December 25, 2024
Editorial

Build a Better Budget

If form follows function, as the architectural adage claims, then how Congress builds the foundation for spending over the next five years is crucial. When the congressional budget committees this week begin shaping a budget resolution, they will not only propose to cut spending for programs such as Medicaid and Head Start, they will write instructions that could require offsets for entitlement spending but not tax cuts, fast track budgeting that will limit debate on programs important to Maine and, unless they break from the president’s budget, ignore full spending for the war in Iraq, Social Security reform and the likely cost of Medicare’s prescription drug coverage.

Congress is under pressure from the White House to deliver a budget that starts a four-year reduction of the deficit to halve its 2004 total of $412 billion – or at least counts on economic growth to halve the deficit. Friday, the nonpartisan Congressional Budget Office said under President Bush’s budget, federal deficits would drop to only $229 billion by 2010. Even that budget not only ignores major costs but includes cuts to programs such as farm subsidies that have little chance of staying in the budget in their entirety and may be shifted to food-stamp cuts. It also assumes revenues from drilling in the Arctic National Wildlife Refuge, a sneaky way to get a major and contentious policy shift through. If ever a decision required a separate vote, drilling in ANWR does.

There’s much to be said for a display of budgetary restraint, but to do it fairly requires offsetting revenues for both spending and tax cuts, to do it humanely requires protecting programs that help the poor and the elderly, to do it honestly means to account for all probable expenses. That will demand the committees offer fiscal discipline that looks quite different from what the president proposed if for no other reason than discretionary spending outside of homeland security accounts for less than 17 percent of the budget so that even a substantial cut there amounts to little overall.

Yet while providing tax-cut extensions of tens of billions of dollars, the president proposed billions in cuts to domestic discretionary spending in education, labor, housing, health and human services, transportation and justice. More significantly, he has proposed a net $45 billion cut to Medicaid, a nonentitlement program that is the state’s primary means of providing health coverage to the poor. The overall five-year cut to Medicaid is $60 billion with additional spending worth about $15 billion, but some of that new money may be less than useful. Advocates, for instance, complain that the president’s budget includes an added $1 billion for outreach to sign up more children for health care coverage but no new money to pay for those services.

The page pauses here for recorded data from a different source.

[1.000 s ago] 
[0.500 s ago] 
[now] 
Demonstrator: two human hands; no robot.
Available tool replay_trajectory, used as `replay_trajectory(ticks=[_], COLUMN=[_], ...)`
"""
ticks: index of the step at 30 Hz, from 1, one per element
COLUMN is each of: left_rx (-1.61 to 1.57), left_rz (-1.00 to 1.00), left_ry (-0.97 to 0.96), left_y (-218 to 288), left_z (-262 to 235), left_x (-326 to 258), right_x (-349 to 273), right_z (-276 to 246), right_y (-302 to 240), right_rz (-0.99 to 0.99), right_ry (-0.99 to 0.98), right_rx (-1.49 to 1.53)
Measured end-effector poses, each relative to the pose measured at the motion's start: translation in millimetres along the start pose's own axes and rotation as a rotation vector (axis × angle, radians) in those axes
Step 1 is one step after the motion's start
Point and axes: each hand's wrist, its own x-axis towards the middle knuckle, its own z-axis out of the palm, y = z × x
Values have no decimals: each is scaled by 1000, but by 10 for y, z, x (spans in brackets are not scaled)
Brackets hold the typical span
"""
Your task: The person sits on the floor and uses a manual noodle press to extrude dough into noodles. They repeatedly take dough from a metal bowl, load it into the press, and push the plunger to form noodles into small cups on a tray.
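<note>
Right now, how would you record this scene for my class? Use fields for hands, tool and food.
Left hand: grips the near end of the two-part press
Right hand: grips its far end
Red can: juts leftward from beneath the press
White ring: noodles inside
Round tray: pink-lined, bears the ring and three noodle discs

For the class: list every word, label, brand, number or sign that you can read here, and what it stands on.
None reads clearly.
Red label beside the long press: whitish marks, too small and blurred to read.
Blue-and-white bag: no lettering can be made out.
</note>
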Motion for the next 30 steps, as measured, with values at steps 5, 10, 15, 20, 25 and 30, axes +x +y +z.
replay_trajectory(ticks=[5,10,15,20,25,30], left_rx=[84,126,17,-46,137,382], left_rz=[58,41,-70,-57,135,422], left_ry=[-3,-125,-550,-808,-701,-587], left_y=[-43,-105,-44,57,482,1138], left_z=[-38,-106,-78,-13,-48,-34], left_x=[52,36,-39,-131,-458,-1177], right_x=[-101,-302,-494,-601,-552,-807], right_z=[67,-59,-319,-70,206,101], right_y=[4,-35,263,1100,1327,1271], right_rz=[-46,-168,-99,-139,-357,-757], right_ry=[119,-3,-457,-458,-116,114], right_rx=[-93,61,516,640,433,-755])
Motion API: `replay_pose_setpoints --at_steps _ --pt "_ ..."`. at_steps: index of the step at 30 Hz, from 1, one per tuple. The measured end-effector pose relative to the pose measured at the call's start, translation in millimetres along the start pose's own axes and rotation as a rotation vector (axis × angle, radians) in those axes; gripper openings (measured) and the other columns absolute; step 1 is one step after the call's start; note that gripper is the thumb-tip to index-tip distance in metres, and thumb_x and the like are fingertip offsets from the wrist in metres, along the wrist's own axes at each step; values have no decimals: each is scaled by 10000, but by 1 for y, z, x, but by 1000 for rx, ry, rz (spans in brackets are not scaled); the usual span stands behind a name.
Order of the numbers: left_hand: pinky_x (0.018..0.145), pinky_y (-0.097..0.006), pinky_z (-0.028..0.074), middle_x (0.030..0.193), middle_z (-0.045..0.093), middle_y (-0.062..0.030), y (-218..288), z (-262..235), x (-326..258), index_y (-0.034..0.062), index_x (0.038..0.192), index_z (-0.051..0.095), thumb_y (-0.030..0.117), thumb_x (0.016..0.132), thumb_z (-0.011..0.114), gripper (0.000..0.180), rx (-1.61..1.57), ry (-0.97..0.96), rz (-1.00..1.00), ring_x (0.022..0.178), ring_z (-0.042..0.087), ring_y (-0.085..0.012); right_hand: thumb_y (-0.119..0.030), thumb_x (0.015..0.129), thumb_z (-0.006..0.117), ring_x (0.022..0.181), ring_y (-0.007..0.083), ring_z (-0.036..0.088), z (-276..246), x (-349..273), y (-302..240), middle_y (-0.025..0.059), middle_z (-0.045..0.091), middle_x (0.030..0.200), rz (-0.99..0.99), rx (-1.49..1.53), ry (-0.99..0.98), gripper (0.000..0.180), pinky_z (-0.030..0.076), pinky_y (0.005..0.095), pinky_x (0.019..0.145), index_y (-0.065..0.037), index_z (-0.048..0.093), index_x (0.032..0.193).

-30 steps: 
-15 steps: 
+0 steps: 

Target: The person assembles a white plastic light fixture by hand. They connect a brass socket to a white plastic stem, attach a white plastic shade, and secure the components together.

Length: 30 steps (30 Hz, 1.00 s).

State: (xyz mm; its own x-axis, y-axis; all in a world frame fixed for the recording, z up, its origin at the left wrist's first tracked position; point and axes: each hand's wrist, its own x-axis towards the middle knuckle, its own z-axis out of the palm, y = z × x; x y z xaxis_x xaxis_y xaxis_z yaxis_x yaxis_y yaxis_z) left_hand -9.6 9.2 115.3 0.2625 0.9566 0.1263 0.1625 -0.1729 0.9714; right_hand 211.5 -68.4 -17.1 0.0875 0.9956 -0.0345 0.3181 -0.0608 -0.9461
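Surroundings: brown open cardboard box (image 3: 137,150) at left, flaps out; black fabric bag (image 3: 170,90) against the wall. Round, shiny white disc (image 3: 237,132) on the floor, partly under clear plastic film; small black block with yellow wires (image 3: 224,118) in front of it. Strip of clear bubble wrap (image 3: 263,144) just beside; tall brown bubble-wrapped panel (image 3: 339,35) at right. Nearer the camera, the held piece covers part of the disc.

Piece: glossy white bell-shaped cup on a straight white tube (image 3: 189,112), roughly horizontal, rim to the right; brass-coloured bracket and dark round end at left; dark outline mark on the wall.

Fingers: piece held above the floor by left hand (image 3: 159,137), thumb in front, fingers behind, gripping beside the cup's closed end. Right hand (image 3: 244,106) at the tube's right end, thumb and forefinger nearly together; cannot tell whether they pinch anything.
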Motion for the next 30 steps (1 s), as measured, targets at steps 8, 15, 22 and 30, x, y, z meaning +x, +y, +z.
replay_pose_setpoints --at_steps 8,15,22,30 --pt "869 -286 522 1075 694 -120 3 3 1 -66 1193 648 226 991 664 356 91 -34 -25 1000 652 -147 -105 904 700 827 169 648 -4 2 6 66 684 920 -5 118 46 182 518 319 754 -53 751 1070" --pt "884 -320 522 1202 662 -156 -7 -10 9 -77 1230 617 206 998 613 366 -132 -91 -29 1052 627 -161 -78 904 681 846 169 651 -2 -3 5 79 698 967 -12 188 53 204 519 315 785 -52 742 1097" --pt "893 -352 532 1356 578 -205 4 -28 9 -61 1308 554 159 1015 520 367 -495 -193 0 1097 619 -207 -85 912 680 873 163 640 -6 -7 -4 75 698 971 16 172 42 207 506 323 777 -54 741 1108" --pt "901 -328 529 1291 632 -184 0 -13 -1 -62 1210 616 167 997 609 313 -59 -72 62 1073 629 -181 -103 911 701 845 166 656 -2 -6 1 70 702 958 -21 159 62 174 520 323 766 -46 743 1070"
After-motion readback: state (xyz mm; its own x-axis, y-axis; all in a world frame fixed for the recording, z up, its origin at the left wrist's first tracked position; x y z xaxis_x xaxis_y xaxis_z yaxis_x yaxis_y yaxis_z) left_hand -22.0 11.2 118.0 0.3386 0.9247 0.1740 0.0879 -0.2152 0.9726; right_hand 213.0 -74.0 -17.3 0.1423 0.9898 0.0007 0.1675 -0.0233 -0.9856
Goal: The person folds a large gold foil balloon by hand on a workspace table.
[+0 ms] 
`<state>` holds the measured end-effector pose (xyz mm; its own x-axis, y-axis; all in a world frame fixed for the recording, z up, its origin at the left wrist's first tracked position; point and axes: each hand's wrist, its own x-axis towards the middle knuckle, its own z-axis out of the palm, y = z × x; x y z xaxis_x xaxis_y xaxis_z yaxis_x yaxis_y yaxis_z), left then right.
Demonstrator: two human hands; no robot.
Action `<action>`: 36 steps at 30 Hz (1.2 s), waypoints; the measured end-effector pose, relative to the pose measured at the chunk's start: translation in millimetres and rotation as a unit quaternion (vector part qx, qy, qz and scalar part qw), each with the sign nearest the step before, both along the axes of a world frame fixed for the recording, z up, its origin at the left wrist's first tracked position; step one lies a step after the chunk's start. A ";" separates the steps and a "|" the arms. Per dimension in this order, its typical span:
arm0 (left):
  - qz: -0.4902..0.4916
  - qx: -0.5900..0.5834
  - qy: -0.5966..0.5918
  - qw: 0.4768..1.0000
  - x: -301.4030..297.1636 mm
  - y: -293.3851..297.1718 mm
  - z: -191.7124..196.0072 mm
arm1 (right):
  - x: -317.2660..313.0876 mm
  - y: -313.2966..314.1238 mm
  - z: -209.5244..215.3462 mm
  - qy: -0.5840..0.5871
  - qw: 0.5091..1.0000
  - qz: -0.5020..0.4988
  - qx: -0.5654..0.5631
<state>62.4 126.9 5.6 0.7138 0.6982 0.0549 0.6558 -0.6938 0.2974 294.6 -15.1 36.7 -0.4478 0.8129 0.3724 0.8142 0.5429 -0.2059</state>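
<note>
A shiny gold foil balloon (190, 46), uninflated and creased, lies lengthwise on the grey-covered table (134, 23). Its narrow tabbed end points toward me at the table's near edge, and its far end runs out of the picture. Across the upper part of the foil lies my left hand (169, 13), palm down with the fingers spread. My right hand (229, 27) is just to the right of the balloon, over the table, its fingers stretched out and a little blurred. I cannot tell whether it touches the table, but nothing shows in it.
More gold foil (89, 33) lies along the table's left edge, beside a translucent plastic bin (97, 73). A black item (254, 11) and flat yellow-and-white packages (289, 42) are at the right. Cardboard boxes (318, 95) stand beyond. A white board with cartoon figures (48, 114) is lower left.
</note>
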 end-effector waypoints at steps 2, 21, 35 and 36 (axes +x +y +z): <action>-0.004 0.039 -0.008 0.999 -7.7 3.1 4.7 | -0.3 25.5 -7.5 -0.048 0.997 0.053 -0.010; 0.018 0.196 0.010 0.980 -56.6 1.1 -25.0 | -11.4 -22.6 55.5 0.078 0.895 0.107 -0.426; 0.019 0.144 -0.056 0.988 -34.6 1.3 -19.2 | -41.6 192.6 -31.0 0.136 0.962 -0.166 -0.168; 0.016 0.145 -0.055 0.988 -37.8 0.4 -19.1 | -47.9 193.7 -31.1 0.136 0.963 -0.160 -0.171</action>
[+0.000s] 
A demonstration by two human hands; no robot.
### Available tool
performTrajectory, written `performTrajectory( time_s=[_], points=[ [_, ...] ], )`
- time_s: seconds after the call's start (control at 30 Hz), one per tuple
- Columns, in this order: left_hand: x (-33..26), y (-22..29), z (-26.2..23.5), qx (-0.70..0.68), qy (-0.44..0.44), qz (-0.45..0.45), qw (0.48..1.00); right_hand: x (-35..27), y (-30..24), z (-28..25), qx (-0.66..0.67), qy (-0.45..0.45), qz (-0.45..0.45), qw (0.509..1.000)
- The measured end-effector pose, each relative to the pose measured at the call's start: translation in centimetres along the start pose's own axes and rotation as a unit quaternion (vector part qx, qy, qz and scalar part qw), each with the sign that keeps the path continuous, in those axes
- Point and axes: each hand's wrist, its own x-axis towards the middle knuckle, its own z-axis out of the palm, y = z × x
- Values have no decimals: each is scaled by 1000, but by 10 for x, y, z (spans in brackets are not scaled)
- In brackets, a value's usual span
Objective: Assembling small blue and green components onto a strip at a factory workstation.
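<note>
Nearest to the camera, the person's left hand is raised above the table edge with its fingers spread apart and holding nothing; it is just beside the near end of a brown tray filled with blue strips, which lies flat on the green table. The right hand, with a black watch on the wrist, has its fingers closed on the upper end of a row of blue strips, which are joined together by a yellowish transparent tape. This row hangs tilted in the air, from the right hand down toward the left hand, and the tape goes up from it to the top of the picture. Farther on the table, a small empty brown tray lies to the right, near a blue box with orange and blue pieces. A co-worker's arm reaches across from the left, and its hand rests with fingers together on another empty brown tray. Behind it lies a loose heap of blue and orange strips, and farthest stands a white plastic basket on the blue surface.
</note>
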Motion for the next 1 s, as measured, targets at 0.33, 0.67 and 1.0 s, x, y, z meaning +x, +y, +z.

Maine Sens. Olympia Snowe and Susan Collins were correct last year to insist that budgetary offsets, known as pay-as-you-go, or pay-go, should be applied to both new spending and tax-cut extensions. Pay-go should be part of the budget instructions this week if the tax-cuts extensions must be included at all – the cost of those extensions through 2015 is approximately $2 trillion, including costs associated with the alternative minimum tax, many times larger than the proposed discretionary spending cuts.

Rather than focusing on cutting the relatively small expenses of programs that help the needy, Congress should act first on the really large drivers of the deficit. The time to begin is while the ground for the budget is still being cleared.